Load Average increasing

vtmikel

Member
Jul 21, 2022
8
1
8
Hi-

I know that this is not per-se a proxmox question. I'm seeing a strange pattern with the reported load average of my server. I don't have my resources over committed, and you can see that the increase in load average does not correspond to my CPU usage. When I leave this at this increasing rate, I've seen load average exceed 250, but the server is running fine.

Nothing abnormal with reviewing output of dmesg -T. When I reboot, the problem goes away for a few days, then reappears.
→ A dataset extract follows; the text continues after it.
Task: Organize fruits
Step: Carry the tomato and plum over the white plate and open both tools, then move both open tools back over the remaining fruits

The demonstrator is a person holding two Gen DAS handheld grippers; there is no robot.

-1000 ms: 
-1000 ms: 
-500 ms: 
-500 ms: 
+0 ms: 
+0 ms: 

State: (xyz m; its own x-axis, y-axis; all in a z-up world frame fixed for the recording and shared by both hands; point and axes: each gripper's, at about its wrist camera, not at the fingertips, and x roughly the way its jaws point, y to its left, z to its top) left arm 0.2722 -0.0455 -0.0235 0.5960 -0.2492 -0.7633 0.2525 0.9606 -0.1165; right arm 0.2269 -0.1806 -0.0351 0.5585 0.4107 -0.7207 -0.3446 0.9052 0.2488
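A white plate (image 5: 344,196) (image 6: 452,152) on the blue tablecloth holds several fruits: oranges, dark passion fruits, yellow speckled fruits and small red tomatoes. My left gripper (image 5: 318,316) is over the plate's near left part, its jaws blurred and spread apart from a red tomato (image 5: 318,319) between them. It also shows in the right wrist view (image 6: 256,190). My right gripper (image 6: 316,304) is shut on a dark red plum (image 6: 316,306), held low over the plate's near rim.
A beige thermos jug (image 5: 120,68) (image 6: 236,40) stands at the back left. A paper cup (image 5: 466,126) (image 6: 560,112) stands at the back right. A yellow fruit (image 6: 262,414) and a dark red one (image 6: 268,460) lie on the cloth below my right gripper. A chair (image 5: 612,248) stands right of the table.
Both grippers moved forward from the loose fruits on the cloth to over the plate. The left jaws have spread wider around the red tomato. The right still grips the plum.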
I tried shutting down my VM's and LXC's one-by-one and seeing if the load average starts to bend downward, no luck. Only a full reboot fixes.

I keep everything up to date, so I'm running the latest packages (no subscription).

Anyone have any suggestions on where to look?

1658358390049.png
 
I do not see anything out of the ordinary. My most resource intensive VM is the top user of CPU time, but it matches the CPU usage chart I shared. I have 16 cores and they are hardly being utilized.

Odd question - is there any chance the calculation for the server load is incorrect or erroneous? That’s how it feels to me, as the load times I’m seeing does not correspond with the performance.
 
What is the output of uptime?

Any other processes? Maybe post the output of ps auxwf? It is probably best if you redirect the output to a file and upload that.
 
Odd question - is there any chance the calculation for the server load is incorrect or erroneous? That’s how it feels to me, as the load times I’m seeing does not correspond with the performance.

The GUI should just show the same numbers that you get through 'top', 'uptime' or similar (you gotta check that first).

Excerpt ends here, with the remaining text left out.